# TNT Curry Cream Mussels alla Snip



## Snip 13 (Jan 5, 2013)

2 lbs of cleaned mussels in the shell
3/4 cup of dry cider
3 sprigs of fresh thyme
2 cloves of garlic crushed
6 tsps of butter
3 shallots finely chopped
1 stick of celery finely chopped
3 tsps of curry powder
3 tsps of all purpose flour
1/4 cup of regular cream
1/4 cup of mayonaisse
handful of fresh chopped parsley

Crusty bread to serve

Place cleaned mussels in a large saucepan with 2/3 of a cup of water, the cider, thyme and garlic. Cover and cook on high shaking pan frequently for about 7 minutes or until mussel shells open. Leave mussels to cool a few minutes in liqour. Drain off the liqour through a sieve (into a bowl, you want to keep the liqour) discard thyme and bits of garlic.

Arrange mussels on 4 serving plates

Melt the butter in a pan, add shallots and celery and cook gently for 5 minutes. Add curry and flour and whisk for a minute. Whisk in the reserved liqour and bring to a simmer. Cook for about 10 mins stirring all the time. Whisk in the cream and mayonaisse and spoon sauce over mussels.

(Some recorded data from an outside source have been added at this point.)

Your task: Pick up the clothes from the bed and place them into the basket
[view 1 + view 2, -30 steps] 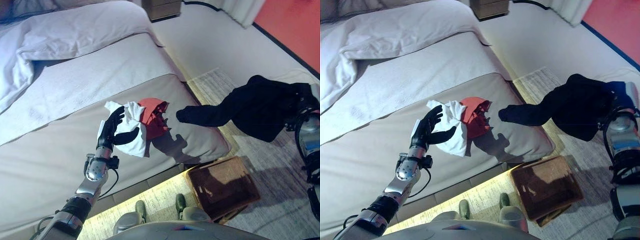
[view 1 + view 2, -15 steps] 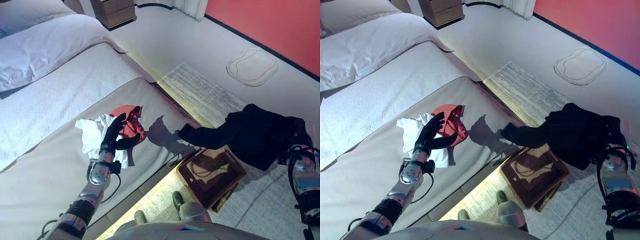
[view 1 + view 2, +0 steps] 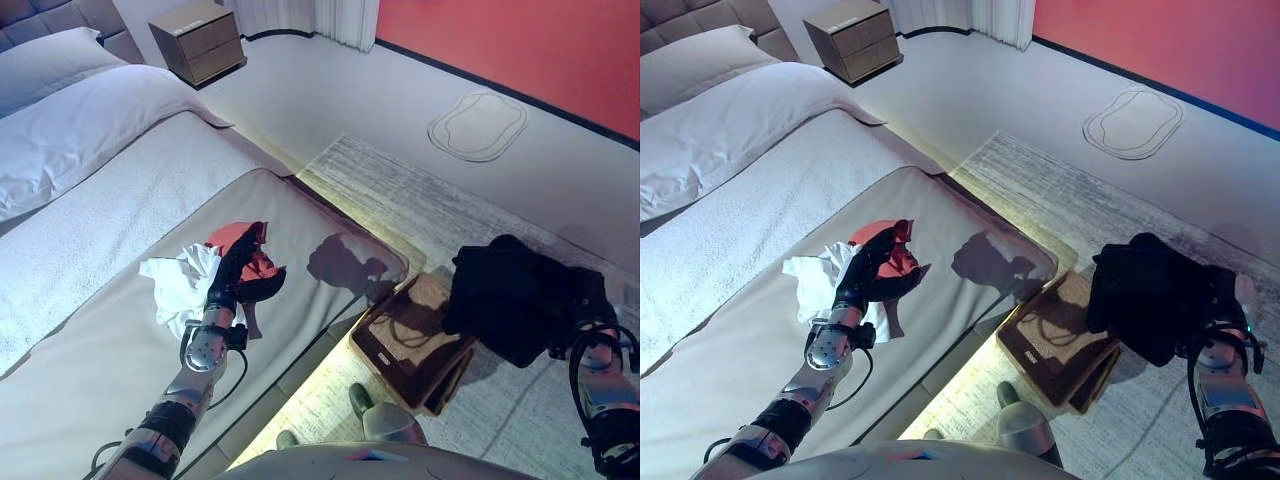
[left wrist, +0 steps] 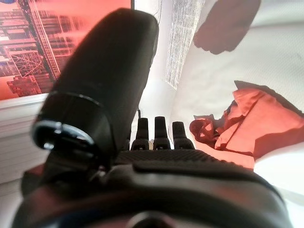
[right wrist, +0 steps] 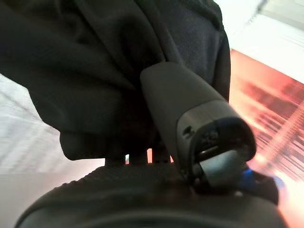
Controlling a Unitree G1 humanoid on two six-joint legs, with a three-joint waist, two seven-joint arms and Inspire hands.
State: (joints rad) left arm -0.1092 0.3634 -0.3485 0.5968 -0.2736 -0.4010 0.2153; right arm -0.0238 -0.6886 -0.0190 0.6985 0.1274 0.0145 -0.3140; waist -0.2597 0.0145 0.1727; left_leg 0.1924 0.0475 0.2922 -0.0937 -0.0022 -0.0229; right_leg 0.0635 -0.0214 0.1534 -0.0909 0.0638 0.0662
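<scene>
A white garment (image 3: 172,287) and a red garment (image 3: 230,238) lie bunched together on the grey bed (image 3: 90,350) near its foot edge. My left hand (image 3: 243,272) is open with straight fingers just over them; the red garment also shows in the left wrist view (image 4: 259,126) past the fingers (image 4: 160,130). My right hand (image 3: 592,300) is shut on a black garment (image 3: 505,295), which hangs bunched beside the far end of the brown basket (image 3: 372,360). The basket stands on the floor by the bed. In the right wrist view the black garment (image 5: 90,61) drapes over my fingers.
White pillows and a duvet (image 3: 70,130) lie at the head of the bed. A wooden nightstand (image 3: 195,40) stands beyond it. A pale rug (image 3: 400,190) lies under the basket, with an oval mark on the floor (image 3: 478,125) before the red wall.
The camera has swung round. My right hand has drawn the black garment off the bed edge; it now hangs bunched beside the basket. My left hand stays over the red and white clothes.
</scene>
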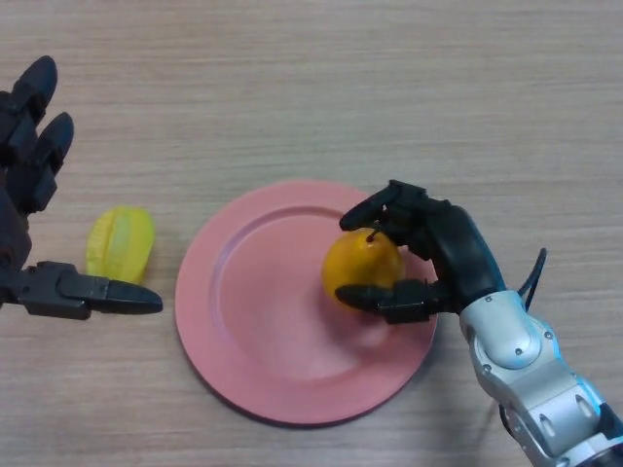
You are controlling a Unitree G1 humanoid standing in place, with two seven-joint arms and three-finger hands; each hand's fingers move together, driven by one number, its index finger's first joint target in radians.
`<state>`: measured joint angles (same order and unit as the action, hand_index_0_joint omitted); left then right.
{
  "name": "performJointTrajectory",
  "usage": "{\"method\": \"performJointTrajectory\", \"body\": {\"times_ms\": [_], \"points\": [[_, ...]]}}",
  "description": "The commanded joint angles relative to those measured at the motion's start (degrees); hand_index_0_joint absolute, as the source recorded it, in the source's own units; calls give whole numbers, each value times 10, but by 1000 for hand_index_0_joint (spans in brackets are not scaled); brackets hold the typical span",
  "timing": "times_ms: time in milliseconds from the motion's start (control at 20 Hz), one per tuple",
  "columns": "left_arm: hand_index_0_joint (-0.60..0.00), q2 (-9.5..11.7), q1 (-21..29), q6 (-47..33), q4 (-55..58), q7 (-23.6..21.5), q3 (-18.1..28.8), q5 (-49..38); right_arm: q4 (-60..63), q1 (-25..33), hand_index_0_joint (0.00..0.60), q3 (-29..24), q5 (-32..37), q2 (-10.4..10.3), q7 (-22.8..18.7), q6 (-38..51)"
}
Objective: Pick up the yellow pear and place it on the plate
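The yellow pear (pixel 361 268) stands upright with its stem up on the right part of the pink plate (pixel 253 311). My right hand (pixel 443 253) is over the plate's right rim, its fingers and thumb curled round the pear. My left hand (pixel 34 175) is at the left edge of the view, open, with straight fingers and the thumb stretched out toward the right.
A yellow star fruit (pixel 120 243) lies on the wooden table (pixel 311 88) left of the plate, just above my left thumb.
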<state>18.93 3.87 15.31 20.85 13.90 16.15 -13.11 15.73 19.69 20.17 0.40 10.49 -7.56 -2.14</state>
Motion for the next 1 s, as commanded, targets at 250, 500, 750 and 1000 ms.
{"method": "performJointTrajectory", "body": {"times_ms": [250, 500, 750, 1000], "points": [[0, 16, -4, -57, 53, 15, 31, -8, -99, -14, 600, -12, 15, 4, 39, -20], [0, 10, -13, -60, 68, 10, 36, -6, -133, -23, 19, -7, -5, 4, 47, -33], [0, 10, -26, -27, 97, 28, 49, -11, -208, -32, 0, -25, 4, 4, 55, -61], [0, 2, -30, -12, 119, 25, 50, -18, -335, -65, 0, -98, 12, 4, 111, -123]]}}
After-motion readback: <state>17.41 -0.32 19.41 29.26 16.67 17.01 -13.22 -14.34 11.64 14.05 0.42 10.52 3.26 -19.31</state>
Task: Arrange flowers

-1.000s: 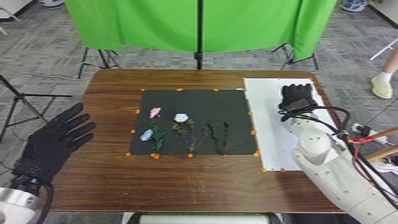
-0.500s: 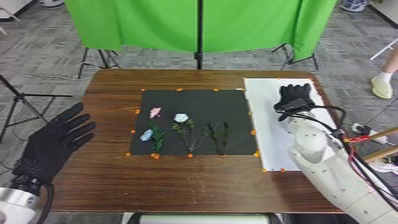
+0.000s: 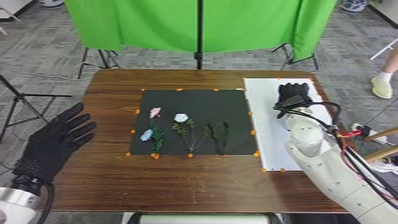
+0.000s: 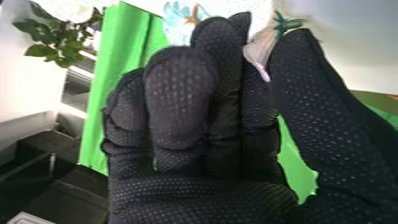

Sprinkle with chopped parsley and serve with slices of buttered crusty bread.
Enjoy!


----------



## pacanis (Jan 5, 2013)

hmmm, tonight's dinner plans may have changed


----------



## Snip 13 (Jan 5, 2013)

pacanis said:


> hmmm, tonight's dinner plans may have changed


 
Yippee!
Thanks Pacman  Think I may have my mojo back


----------



## pacanis (Jan 5, 2013)

It's definitely an appealing recipe to the eye. The trick will be finding the dry cider, but the store I would go for the mussels has a specialty beer store inside it (a rarity in my state).
And I assume yellow curry is OK? It's the only kind of curry I have...


----------



## Snip 13 (Jan 5, 2013)

pacanis said:


> It's definitely an appealing recipe to the eye. The trick will be finding the dry cider, but the store I would go for the mussels has a specialty beer store inside it (a rarity in my state).
> And I assume yellow curry is OK? It's the only kind of curry I have...


 
Yellow curry is perfect   Just use according to taste, I make my own curry powder and paste and it's not very hot. Don't want steam coming from your ears or ice pillows for your bum


----------



## pacanis (Jan 5, 2013)

Thanks for the recipe, Snip. Going outside now to see if there's ice pillows coming from my bum... 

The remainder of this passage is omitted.